Il sottosegretario alla sicurezza interviene a difesa del collega. Il centrosinistra non molla e chiede che risponda Meloni.
Non bastano le scuse di Crosetto, non basta la difesa di Meloni, non basta nemmeno l’intervento di Mantovano. Il caso del ministro della Difesa in vacanza a Dubai mentre gli Stati Uniti e Israele attaccavano l’Iran continua a tenere banco e il centrosinistra non ha nessuna intenzione di archiviarlo.

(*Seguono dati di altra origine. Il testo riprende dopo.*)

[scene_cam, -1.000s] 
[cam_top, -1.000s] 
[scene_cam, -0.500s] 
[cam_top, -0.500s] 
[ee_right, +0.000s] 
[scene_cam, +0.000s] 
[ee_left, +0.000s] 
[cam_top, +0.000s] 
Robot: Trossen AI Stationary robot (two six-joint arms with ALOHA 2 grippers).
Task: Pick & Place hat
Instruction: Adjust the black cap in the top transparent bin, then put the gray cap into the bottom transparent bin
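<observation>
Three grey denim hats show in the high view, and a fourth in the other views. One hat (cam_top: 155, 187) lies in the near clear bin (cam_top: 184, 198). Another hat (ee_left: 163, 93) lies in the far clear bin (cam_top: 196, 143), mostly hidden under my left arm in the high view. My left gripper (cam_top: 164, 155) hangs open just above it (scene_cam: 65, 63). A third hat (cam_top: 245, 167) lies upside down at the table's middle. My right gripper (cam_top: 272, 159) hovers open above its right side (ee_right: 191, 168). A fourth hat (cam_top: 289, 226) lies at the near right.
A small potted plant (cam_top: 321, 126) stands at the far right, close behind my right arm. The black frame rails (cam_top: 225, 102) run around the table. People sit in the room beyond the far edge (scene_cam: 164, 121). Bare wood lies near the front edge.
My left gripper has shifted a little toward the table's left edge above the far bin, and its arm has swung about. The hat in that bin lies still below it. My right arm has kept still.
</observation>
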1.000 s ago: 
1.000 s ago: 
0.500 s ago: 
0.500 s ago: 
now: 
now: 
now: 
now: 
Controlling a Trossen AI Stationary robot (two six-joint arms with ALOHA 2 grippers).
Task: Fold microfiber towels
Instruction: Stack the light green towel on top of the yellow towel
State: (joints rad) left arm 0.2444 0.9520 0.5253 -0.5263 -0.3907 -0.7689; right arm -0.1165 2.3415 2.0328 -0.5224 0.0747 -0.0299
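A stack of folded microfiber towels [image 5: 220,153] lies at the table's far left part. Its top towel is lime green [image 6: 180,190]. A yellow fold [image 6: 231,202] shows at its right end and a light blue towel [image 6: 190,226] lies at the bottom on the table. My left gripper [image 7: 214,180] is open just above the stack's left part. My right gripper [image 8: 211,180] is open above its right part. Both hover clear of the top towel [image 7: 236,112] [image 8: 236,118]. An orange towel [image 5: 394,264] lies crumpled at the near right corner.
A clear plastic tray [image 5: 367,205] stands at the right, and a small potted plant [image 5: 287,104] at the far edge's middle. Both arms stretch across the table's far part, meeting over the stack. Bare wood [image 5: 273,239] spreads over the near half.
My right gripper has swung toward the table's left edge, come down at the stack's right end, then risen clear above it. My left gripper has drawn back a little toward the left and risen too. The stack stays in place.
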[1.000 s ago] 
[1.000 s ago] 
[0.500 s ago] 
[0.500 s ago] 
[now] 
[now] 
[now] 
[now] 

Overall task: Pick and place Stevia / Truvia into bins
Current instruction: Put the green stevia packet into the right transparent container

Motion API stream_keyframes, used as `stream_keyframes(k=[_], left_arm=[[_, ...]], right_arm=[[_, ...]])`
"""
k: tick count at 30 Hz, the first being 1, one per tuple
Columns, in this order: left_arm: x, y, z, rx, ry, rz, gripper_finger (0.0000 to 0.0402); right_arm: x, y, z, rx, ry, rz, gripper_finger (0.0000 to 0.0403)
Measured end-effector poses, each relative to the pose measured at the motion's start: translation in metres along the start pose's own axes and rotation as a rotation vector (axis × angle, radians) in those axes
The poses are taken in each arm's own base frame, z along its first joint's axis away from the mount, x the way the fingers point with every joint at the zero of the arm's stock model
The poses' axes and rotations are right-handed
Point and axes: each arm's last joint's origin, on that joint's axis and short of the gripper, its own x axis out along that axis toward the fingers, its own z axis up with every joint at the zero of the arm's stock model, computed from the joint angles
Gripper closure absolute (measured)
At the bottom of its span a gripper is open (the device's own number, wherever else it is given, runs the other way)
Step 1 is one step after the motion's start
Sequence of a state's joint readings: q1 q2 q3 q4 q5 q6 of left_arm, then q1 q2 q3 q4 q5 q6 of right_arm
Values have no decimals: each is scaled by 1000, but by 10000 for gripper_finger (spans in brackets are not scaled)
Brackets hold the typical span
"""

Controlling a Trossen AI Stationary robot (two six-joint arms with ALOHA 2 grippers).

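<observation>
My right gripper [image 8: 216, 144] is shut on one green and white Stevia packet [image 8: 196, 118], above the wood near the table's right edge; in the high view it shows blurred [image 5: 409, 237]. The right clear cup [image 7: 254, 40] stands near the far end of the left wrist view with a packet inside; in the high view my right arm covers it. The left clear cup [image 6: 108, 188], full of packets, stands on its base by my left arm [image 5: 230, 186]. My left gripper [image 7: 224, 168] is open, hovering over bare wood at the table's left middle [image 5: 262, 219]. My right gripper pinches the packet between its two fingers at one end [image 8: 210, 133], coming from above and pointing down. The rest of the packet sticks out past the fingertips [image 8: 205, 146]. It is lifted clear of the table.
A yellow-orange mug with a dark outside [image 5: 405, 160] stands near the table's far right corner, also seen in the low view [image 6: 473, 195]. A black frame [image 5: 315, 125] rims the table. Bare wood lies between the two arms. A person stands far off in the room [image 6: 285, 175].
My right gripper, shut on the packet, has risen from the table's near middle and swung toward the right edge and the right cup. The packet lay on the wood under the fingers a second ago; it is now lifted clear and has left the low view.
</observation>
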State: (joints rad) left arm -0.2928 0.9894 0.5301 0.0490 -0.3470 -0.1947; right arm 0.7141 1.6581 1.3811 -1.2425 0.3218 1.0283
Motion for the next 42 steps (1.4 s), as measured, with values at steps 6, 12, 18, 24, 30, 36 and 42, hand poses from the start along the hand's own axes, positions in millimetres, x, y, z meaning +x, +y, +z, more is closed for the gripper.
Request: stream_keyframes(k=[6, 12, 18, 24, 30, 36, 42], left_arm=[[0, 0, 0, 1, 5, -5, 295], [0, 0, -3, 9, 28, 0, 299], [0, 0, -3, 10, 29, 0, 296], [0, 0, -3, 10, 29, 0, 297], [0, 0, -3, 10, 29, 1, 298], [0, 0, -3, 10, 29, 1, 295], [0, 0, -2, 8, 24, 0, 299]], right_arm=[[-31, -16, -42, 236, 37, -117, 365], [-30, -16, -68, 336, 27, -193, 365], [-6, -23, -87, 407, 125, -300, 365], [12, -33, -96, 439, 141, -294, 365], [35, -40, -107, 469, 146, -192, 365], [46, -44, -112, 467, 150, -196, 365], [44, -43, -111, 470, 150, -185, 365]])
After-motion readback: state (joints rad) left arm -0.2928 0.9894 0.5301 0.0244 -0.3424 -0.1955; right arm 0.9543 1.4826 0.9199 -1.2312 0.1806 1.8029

A provare a spegnere le polemiche ci ha pensato il sottosegretario Alfredo Mantovano, autorità delegata alla sicurezza della Repubblica, intervenuto a margine della presentazione della Relazione annuale dell’intelligence. Il ragionamento è semplice: Crosetto era in vacanza con la famiglia, ha usato un volo commerciale come qualsiasi altro cittadino, e le agenzie di intelligence non hanno né il compito né la facoltà di tenere sotto controllo i movimenti privati dei membri del governo. La legge 124, ha ricordato Mantovano, vieta espressamente questo tipo di attività nei confronti degli esponenti politici. Quanto all’operatività del ministro, non sarebbe mai venuta meno neanche durante i giorni trascorsi negli Emirati.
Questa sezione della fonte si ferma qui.